• **Goal of the exercise**
Reproduce exactly the lines below, from the first through the one containing "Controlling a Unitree", and nothing more.

------------------------------------------------------------------------

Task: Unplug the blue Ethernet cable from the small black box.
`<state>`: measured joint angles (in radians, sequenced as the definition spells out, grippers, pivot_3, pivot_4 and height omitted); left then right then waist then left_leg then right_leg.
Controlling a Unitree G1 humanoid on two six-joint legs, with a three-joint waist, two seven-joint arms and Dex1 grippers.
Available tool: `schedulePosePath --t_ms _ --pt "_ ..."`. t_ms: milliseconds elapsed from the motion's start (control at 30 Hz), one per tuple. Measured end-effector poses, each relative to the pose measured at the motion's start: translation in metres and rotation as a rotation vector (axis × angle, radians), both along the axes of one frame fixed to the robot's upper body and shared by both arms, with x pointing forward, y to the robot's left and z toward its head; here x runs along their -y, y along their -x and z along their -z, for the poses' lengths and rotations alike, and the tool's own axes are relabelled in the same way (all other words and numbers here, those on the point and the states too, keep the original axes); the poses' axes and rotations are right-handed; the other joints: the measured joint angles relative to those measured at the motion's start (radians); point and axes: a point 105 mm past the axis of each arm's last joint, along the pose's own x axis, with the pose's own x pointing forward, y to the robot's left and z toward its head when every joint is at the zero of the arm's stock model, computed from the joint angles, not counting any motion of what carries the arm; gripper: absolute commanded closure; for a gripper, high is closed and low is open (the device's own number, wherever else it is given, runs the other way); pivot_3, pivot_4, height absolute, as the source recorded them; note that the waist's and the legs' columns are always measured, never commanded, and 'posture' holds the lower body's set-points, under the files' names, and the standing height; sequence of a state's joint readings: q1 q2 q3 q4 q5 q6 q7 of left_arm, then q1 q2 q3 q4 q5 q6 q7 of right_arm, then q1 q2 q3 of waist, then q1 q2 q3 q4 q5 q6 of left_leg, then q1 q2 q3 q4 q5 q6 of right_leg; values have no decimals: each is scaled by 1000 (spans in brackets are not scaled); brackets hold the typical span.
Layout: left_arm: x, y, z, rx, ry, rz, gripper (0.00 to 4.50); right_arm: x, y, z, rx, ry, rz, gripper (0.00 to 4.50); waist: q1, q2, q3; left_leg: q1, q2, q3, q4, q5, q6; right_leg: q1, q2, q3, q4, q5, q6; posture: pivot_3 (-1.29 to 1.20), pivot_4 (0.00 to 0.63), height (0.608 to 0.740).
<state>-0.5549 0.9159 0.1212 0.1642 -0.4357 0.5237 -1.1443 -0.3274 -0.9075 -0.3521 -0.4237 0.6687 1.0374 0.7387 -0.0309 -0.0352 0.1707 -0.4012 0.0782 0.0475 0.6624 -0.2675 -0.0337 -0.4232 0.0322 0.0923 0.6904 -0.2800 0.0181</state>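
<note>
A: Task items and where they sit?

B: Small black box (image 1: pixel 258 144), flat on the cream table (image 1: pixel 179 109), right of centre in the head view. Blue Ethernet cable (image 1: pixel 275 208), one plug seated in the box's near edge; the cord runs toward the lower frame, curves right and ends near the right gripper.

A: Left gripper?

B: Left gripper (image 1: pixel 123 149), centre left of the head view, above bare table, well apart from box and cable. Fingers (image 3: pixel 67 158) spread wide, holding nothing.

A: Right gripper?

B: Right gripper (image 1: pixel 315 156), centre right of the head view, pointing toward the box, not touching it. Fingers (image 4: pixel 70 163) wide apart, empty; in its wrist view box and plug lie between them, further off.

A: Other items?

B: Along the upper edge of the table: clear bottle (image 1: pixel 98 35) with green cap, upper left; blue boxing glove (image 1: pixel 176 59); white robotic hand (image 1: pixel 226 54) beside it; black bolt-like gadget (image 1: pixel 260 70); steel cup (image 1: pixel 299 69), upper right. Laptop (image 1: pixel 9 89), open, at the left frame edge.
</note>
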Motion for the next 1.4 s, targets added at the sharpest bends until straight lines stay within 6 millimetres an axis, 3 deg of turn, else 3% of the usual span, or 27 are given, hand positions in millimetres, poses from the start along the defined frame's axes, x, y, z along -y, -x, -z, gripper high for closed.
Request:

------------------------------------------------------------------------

• **Response below**
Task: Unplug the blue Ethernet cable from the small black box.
`<state>`: measured joint angles (in radians, sequenced as the definition spells out, grippers, pivot_3, pivot_4 and height omitted); left then right then waist then left_leg then right_leg.
Controlling a Unitree G1 humanoid on two six-joint legs, with a three-joint waist, two seven-joint arms and Dex1 grippers.

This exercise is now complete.